Sorry for the delays, but it’s the last week of class and everyone came back from the break in a panic.

Okay, let’s look at some examples of group representations. Specifically, let’s take a vector space V and consider its general linear group \mathrm{GL}(V).

This group comes equipped with a representation already, on the vector space V itself! Just use the identity homomorphism \mathrm{GL}(V)\rightarrow\mathrm{GL}(V) We often call this the “standard” or “defining” representation. In fact, it’s easy to forget that it’s a representation at all. But it is.

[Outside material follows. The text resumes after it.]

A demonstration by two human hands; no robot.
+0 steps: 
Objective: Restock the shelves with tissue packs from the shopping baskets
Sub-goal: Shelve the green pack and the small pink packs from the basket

As with any other group, we have dual representations. That is, we immediately get an action of \mathrm{GL}(V) on V^*. And we’ve seen it already! When we talked about the coevaluation on vector spaces we worked out how a change of basis affects linear functionals. What we found is that if \rho(g) is our action on V, then the action on V^* is by the transpose — the dual — of \rho(g)^{-1}=\rho\left(g^{-1}\right). And this is exactly the dual representation.

Also, as with any other group, we have tensor representations — actions on the tensor power V^{\otimes n}=V\otimes...\otimes V for any number n of factors of V. How does this work? Well, every vector in V\otimes...\otimes V is a linear combination of vectors of the form v_1\otimes...\otimes v_n, where each v_k\in V. And we know how to act on these: just act on each tensorand separately. That is,

\displaystyle\left[\rho(g)\right](v_1\otimes...\otimes v_n)=\left[\rho(g)\right]\left(v_1\right)\otimes...\otimes\left[\rho(g)\right]\left(v_n\right)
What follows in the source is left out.